As I wrote in May, part of the reason Facebook groups are so powerful and sticky is that, in Facebook Groups, the focus is on connection between users, not the consumption of content.

As Facebook has transformed itself into more of an internet portal than social network, the platform has become less and less personal. People now seem to go on Facebook primarily to engage with content, not other humans, and this has posed a problem for the platform.

Facebook users have been sharing fewer personal updates on the platform over the past few years; even baby photos seem to have a hard time competing with Trump-themed clickbait in the news feed. New products like Facebook's highly anticipated video tab, full of long-form shows and premium video content, will only exacerbate this gulf.

But in Facebook Groups, the company may see salvation.

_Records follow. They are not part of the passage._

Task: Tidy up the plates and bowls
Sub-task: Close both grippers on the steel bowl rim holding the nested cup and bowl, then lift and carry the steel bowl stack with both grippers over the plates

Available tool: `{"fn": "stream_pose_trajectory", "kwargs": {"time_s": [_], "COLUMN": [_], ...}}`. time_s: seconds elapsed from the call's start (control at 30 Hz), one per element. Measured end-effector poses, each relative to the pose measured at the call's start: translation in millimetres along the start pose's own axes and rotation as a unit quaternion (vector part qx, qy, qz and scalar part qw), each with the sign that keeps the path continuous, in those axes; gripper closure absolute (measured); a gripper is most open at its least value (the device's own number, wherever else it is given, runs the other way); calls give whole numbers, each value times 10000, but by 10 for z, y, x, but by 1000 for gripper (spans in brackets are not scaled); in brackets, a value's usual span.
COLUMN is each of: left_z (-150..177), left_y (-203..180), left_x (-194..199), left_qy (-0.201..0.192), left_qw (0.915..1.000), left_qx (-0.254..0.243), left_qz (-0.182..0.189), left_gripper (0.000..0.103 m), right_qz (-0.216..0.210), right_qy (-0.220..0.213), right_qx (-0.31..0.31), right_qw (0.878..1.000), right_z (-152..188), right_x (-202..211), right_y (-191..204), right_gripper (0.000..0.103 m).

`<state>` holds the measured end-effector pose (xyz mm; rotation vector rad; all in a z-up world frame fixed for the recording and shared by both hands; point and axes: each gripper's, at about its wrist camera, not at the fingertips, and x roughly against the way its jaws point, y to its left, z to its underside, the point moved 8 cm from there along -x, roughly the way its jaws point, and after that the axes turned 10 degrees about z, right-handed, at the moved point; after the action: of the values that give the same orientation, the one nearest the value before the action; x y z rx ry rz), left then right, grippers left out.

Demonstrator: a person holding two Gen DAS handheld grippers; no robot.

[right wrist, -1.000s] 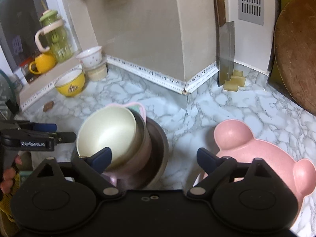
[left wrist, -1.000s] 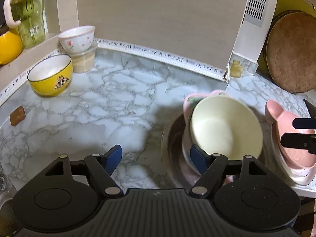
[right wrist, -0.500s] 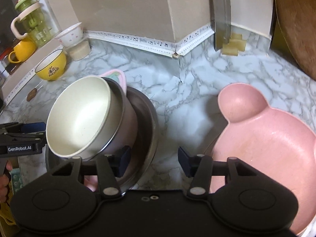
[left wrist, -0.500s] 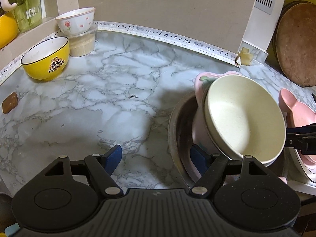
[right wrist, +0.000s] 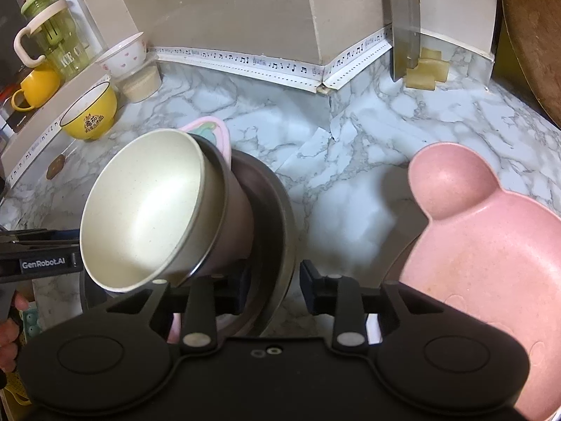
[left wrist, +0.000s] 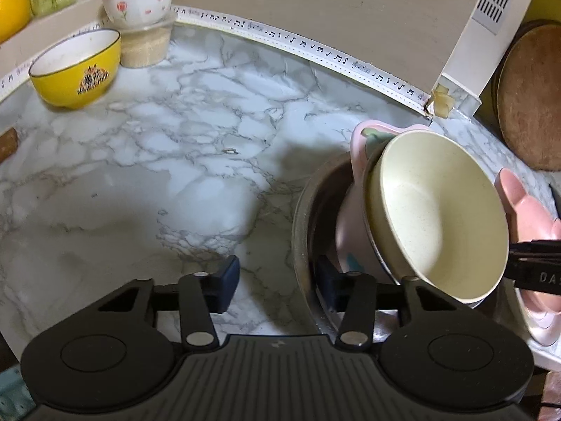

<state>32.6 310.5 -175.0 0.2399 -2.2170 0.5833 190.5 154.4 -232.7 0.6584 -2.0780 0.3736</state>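
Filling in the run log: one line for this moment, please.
left gripper: open, straddling metal basin rim | right gripper: open, straddling same rim | cream bowl: tilted in basin | pink bear plate: untouched

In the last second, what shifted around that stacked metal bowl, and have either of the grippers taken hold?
Both grippers moved in on the metal bowl and narrowed. The right gripper now straddles its near rim; the left gripper straddles the opposite rim. Neither looks clamped yet. The cream bowl is still tilted in the stack, and the pink bear plate and yellow bowl stayed put.
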Motion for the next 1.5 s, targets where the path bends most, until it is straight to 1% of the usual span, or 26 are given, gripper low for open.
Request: {"fn": "stream_pose_trajectory", "kwargs": {"time_s": [0.03, 0.1, 0.2, 0.3, 0.37, 0.47, 0.6, 0.77, 0.9, 1.07, 1.3, 1.5], "left_z": [3, 6, 0, -6, -8, -11, -9, -13, -19, -54, -163, -277], "left_y": [-8, -30, -73, -97, -109, -112, -119, -159, -215, -277, -473, -766], "left_x": [1, -2, -15, -24, -27, -27, -17, 3, 31, 90, 245, 336], "left_qy": [11, 39, 104, 177, 201, 231, 230, 189, 138, 70, -25, -31], "left_qw": [10000, 9998, 9997, 9994, 9994, 9995, 9995, 9998, 9999, 9999, 9996, 9987], "left_qx": [57, 137, 176, 220, 219, 200, 152, 68, -28, -109, -275, -438], "left_qz": [55, 143, 162, 181, 167, 126, 125, 90, 50, 30, 94, 243], "left_gripper": [65, 76, 84, 87, 90, 90, 91, 91, 91, 91, 91, 91], "right_qz": [3, -2, 43, 55, 35, 94, 57, 92, 185, 150, 135, 200], "right_qy": [-9, -17, 5, 40, 72, 103, 137, 67, -73, -122, -270, -360], "right_qx": [-12, -28, -79, -141, -164, -147, -284, -173, -26, -17, -135, -305], "right_qw": [10000, 10000, 10000, 9999, 9998, 9998, 9995, 9998, 9998, 9998, 9995, 9987], "right_z": [-1, 1, 6, 10, 13, 12, 9, 3, 5, 4, -57, -110], "right_x": [3, 11, 8, 7, 1, -2, -7, 11, 49, 104, 319, 567], "right_y": [0, 0, -12, -35, -42, -30, -52, -50, -47, -79, -166, -341], "right_gripper": [75, 79, 84, 89, 90, 90, 91, 91, 91, 91, 91, 91]}}
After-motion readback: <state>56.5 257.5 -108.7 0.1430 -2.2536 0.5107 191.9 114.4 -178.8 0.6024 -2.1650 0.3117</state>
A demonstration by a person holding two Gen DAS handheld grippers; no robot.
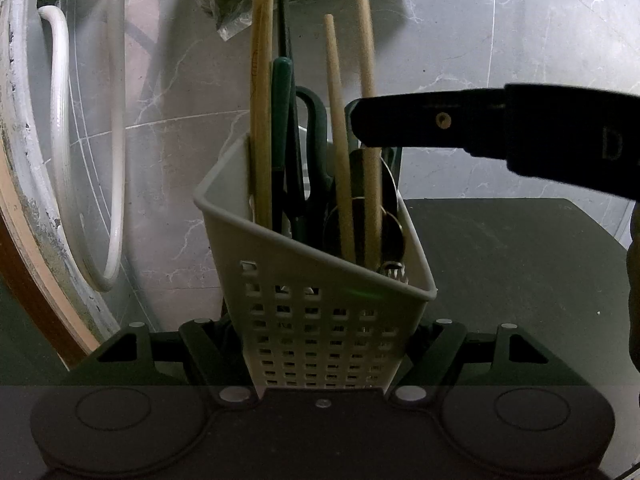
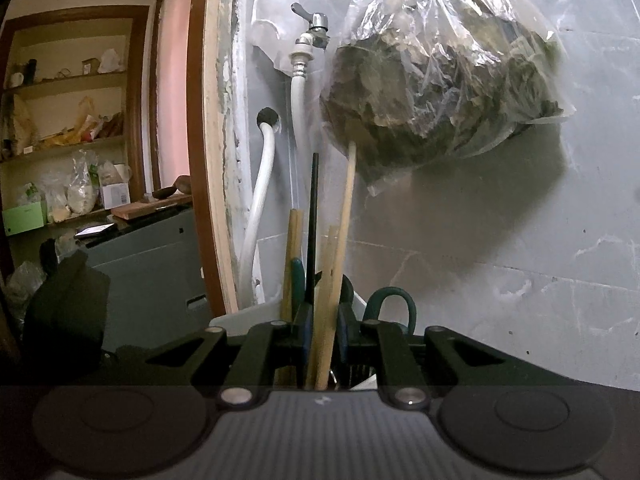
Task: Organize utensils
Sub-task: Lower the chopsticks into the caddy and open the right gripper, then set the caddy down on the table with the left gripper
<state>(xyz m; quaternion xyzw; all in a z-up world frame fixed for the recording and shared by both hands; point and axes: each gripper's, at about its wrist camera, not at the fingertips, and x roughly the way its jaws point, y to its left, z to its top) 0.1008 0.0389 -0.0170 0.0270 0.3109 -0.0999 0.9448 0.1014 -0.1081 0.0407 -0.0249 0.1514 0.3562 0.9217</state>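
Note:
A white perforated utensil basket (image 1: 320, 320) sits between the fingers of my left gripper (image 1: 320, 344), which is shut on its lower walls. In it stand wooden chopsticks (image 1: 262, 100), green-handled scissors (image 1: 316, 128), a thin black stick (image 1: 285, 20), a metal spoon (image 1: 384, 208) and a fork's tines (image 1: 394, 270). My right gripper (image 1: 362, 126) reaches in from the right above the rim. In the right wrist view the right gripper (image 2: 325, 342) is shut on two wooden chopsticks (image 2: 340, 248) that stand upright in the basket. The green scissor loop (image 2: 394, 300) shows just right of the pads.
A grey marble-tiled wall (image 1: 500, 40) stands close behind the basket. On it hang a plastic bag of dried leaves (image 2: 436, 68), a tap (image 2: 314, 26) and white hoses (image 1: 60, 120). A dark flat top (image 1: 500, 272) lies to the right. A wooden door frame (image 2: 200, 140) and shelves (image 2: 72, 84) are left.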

Over the past 10 years, Groups have become one of Facebook's most popular features. According to the company, more than 1 billion users around the world are using Groups, that's over 50% of Facebook's total user base. The company also reports that 100 million people are members of “meaningful groups," defined by Facebook as groups that are a very important part of a user's experience.

By building out its Groups product and encouraging users to build more personal connections from the ground up, Facebook hopes to not only boost its engagement rate and time spent on the platform — it also hopes to make money.

Facebook's news feed ad load is expected to max out sometime this year, and Groups could offer fertile ground for new advertising and revenue opportunities. Just last year Facebook began testing targeted advertising in Groups.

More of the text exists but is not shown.